## Task to complete
In the material below, the required lines run from the one containing "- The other" through the one containing "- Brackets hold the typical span". Copy those lines exactly, ends included, and nothing else.

## Dataset records
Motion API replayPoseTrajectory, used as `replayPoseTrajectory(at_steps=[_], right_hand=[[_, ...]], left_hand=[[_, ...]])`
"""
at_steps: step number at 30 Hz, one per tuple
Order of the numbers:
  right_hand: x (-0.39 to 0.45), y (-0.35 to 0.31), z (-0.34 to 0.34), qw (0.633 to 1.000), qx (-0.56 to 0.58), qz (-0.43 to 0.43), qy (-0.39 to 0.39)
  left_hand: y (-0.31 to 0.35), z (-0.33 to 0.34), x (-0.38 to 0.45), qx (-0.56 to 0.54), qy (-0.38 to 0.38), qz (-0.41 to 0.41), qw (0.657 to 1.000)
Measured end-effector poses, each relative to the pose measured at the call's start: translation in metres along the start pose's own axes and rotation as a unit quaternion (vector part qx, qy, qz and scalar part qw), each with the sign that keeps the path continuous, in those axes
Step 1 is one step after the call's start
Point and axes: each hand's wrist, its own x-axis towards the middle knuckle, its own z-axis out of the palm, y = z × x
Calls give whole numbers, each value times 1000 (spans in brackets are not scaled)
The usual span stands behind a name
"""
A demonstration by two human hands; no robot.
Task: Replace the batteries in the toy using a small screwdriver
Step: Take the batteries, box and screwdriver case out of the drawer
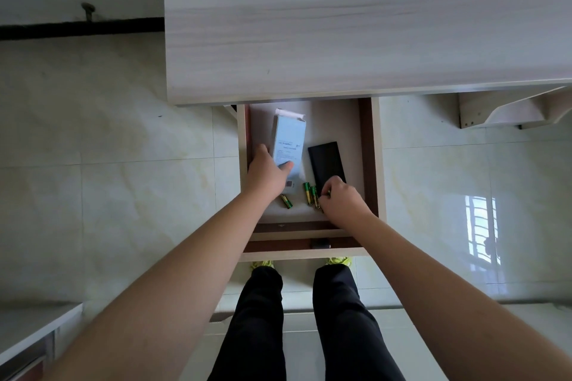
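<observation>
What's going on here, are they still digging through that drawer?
A person stands at an open drawer under a wooden desk. The left hand holds a pale blue box, thumb across its face. The right hand has its fingers curled around green batteries on the drawer floor; one more battery lies apart beside the left wrist. A flat black device lies beside the box. No toy or screwdriver shows.

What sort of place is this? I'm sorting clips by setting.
Probably a room in a home: a wood-grain desk with its drawer pulled open over a glossy tiled floor, loose batteries and a carton inside, a window reflection on the tiles.
</observation>
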Motion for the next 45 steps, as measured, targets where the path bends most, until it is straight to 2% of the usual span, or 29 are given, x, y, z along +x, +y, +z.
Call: replayPoseTrajectory(at_steps=[3,7,13,25,33,37,41,45], right_hand=[[3,-5,5,1000,-15,6,12],[6,-10,13,994,-93,10,57],[11,-25,27,981,-181,37,66],[28,-47,51,980,-171,65,73],[37,-43,53,989,-114,83,47],[31,-40,44,996,-73,43,28],[24,-35,34,995,97,6,23],[20,-33,29,956,289,54,14]], left_hand=[[-8,-13,-27,-5,-12,33,999],[-17,-29,-65,-35,-16,18,999],[-35,-52,-88,-117,7,13,993],[-54,-68,-80,-207,25,-16,978],[-65,-67,-82,-208,28,-14,978],[-69,-66,-83,-221,25,-17,975],[-72,-65,-83,-221,27,-21,975],[-75,-63,-85,-233,28,-22,972]])
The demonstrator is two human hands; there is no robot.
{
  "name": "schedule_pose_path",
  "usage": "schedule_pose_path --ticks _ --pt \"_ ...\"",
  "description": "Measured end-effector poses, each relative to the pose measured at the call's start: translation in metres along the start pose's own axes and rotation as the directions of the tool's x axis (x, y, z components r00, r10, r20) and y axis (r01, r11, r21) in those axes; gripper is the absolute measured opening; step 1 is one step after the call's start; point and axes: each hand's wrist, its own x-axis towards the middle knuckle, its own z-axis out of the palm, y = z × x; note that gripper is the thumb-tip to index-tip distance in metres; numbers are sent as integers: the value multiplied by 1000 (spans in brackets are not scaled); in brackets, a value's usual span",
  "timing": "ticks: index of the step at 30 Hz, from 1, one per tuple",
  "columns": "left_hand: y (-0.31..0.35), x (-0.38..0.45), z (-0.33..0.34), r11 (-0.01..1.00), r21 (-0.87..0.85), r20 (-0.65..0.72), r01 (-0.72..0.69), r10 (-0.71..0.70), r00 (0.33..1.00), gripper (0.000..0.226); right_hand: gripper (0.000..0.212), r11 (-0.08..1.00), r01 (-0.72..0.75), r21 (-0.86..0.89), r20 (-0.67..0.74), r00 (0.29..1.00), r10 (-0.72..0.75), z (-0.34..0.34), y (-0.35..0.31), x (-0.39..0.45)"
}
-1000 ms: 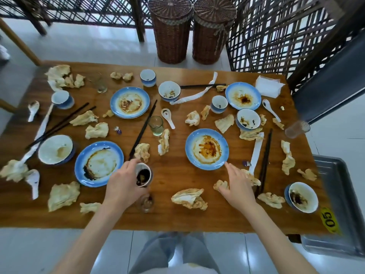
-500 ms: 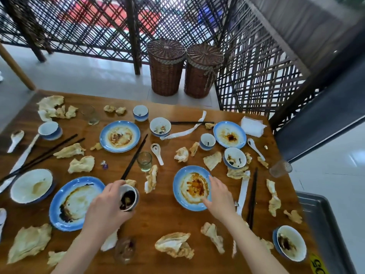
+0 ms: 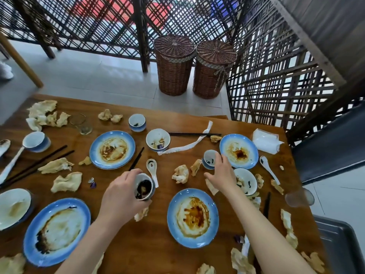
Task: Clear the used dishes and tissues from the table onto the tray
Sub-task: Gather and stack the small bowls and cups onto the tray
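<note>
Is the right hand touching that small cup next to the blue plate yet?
Touching. In the head view the right hand has its fingertips on the rim of the small cup.

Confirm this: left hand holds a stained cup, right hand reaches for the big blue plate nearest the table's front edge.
Not quite. In the head view the right hand has its fingers on a small cup further back, not the nearest blue plate. The left hand does hold a stained cup.
</note>
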Motion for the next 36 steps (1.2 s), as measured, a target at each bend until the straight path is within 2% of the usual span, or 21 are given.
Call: schedule_pose_path --ticks 7,10,16,21,36 --pt "10 24 8 1000 12 -12 21 -21 1000 82 100 1000 -12 -1 57 998 12 10 4 44" --pt "11 31 9 999 15 -15 30 -30 999 82 95 1000 2 17 85 996 -3 17 6 50" --pt "10 37 9 999 11 -37 49 -49 998 82 78 996 25 88 -3 1000 -25 22 6 51" --pt "2 45 6 998 -26 -64 50 -52 997 81 76 987 57 153 -38 998 -52 23 3 44" --pt "-66 117 -27 996 -47 -102 -79 73 992 76 80 972 78 220 -133 990 -49 35 -95 -33"
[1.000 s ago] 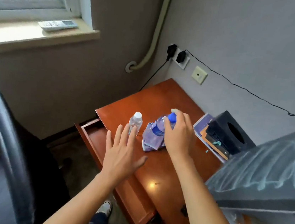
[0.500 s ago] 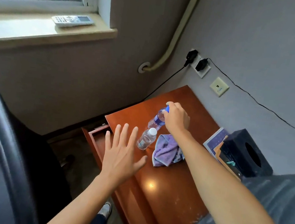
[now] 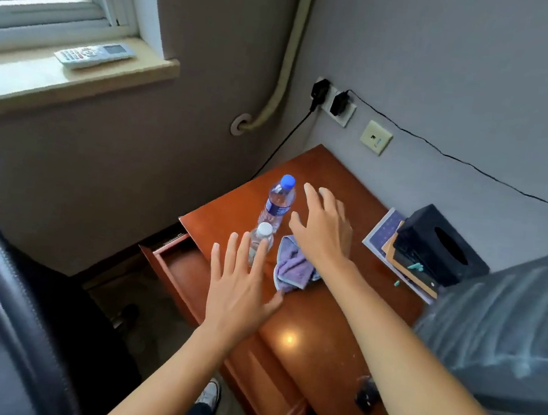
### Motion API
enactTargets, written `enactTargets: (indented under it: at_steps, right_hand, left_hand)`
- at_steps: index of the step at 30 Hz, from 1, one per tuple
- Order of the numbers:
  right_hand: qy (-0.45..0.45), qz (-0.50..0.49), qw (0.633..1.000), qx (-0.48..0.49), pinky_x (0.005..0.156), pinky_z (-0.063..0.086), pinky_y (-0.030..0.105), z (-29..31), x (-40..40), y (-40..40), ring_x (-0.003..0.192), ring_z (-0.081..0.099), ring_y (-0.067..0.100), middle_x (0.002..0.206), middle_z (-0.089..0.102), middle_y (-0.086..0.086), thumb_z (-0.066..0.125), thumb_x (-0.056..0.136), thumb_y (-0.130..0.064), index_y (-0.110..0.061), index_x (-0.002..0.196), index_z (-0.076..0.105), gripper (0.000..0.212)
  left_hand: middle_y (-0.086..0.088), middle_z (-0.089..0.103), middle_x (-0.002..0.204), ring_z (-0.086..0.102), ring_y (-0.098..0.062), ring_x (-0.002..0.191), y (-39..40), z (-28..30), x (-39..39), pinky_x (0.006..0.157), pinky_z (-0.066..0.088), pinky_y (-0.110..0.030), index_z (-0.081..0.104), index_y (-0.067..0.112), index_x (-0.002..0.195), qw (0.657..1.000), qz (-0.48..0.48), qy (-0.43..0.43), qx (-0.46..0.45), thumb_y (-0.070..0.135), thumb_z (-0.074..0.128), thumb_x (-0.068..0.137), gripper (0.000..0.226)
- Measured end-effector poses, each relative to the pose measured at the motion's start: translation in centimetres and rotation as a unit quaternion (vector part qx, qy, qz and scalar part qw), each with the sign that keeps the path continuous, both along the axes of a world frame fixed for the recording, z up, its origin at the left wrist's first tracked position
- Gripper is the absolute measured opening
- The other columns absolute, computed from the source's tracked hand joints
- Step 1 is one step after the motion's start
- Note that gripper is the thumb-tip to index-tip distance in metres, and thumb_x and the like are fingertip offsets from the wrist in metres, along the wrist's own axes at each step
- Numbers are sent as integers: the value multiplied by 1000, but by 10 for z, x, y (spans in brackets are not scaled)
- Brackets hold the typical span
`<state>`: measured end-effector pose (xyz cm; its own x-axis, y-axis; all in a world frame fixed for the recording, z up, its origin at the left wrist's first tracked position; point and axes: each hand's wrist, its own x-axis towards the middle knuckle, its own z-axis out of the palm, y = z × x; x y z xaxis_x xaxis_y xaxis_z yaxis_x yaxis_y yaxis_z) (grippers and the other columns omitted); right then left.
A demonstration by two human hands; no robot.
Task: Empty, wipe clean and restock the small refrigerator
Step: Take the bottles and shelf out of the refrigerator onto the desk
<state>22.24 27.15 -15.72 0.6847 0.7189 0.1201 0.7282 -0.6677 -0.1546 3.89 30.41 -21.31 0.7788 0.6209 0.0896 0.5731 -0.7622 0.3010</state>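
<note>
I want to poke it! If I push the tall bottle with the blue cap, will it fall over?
Probably, yes. The blue-capped bottle stands tall and narrow on the smooth, shiny desk, so a push near the cap would likely tip it. It looks round, so once down it might roll. It could also knock the white-capped bottle standing close beside it.

The blue-capped bottle now stands upright on the wooden desk, just behind the white-capped bottle, after being carried over the purple cloth in the right hand a second ago. That hand, which half a second ago gripped the blue cap, now hovers beside the bottle with fingers spread, holding nothing. The camera view has swung left, showing less of the grey refrigerator.
</note>
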Motion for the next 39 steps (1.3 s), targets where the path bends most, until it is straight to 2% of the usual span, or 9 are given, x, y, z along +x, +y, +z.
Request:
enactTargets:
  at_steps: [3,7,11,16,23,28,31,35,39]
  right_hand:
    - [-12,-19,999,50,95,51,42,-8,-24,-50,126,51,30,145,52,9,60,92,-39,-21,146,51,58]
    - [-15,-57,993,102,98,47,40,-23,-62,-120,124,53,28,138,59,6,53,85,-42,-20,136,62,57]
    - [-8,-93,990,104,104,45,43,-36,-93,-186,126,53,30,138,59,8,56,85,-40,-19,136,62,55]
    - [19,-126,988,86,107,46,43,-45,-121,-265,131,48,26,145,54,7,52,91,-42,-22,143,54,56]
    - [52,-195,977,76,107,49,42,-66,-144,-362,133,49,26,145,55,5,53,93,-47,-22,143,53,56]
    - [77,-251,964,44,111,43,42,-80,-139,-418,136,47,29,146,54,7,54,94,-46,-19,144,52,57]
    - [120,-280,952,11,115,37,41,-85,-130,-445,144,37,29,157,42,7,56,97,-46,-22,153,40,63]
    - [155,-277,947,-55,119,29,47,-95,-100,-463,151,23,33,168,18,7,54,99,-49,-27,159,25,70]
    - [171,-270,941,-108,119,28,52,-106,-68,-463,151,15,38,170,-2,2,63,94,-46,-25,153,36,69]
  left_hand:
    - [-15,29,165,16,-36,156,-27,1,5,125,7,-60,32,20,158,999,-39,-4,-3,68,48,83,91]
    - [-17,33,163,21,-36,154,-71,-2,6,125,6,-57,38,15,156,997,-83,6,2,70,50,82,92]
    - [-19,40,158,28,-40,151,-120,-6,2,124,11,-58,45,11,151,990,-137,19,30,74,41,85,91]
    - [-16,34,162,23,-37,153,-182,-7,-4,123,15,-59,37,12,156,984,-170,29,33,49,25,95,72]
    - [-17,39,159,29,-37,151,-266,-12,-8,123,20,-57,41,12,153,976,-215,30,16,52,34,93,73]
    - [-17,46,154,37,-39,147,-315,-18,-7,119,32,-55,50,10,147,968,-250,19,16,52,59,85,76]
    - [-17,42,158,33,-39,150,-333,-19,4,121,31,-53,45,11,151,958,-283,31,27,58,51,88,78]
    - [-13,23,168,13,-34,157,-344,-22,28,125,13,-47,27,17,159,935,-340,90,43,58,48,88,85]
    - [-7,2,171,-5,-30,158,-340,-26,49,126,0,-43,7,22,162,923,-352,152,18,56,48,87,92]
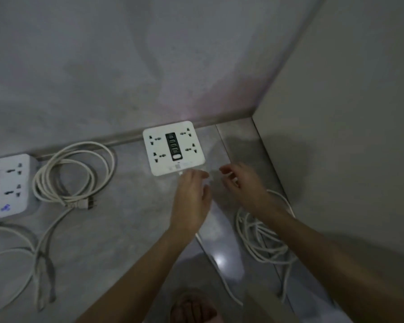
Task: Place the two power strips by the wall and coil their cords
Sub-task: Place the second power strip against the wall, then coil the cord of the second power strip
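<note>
Two strips on floor by wall.
Square strip (174,148) at wall; left hand (191,201) and right hand (240,183) at its 5 o'clock, fingers loosely spread; grip on cord (261,238) unclear. Second strip (7,185) at 9 o'clock.

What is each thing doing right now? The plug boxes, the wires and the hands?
Square strip: flat on the floor, against the wall, nothing plugged in.
Left strip: flat by the wall, partly out of view.
Coiled cord: looped, plug lying free.
Loose cord: untidy loops under the right arm.
Left hand: open, empty, near the square strip.
Right hand: fingers spread, grip blurred.
</note>
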Motion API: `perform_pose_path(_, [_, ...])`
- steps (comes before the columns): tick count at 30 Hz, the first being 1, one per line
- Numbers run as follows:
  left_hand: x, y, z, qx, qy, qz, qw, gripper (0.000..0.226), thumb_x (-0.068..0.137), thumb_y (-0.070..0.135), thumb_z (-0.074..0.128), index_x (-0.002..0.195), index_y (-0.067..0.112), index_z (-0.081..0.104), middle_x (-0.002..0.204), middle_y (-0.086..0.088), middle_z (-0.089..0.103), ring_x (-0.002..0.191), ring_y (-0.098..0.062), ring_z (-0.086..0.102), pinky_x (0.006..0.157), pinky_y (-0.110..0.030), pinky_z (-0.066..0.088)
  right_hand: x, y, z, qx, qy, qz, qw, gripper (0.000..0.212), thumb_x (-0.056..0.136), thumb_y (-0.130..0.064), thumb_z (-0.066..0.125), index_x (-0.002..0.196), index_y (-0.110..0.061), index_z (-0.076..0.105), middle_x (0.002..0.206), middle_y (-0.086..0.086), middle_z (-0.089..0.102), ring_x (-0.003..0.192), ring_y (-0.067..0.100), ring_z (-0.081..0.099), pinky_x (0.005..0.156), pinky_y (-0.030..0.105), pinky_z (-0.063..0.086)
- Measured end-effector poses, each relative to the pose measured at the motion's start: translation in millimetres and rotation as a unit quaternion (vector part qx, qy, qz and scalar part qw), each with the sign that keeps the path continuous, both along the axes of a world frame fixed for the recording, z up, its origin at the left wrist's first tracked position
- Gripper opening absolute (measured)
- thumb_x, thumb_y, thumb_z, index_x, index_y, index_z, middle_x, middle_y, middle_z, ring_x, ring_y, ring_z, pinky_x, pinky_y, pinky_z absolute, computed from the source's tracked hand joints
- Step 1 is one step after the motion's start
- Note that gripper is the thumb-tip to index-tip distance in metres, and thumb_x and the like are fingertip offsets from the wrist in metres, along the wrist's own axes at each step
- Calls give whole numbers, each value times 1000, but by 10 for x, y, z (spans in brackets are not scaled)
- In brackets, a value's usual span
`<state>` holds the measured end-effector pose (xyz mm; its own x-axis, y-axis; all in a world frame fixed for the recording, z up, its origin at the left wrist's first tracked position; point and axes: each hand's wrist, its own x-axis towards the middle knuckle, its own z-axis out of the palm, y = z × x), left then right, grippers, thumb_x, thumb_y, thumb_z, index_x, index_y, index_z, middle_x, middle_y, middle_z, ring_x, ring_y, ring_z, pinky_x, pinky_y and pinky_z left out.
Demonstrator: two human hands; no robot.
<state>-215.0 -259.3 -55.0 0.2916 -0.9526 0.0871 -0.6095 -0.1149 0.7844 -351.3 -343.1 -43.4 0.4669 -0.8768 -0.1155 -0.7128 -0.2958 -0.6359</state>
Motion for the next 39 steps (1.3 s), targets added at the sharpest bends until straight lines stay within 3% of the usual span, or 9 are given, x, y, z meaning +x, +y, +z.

## Solution for this exercise
- The other columns absolute, computed from the source's tracked hand joints
- Step 1 is one step after the motion's start
- Note that gripper is the thumb-tip to index-tip distance in metres, and thumb_x and the like are fingertip offsets from the wrist in metres, along the wrist's own axes at each step
- Numbers are sent as integers: the value multiplied by 1000, but by 10 for z, x, y (spans in brackets are not scaled)
- Brackets hold the typical span

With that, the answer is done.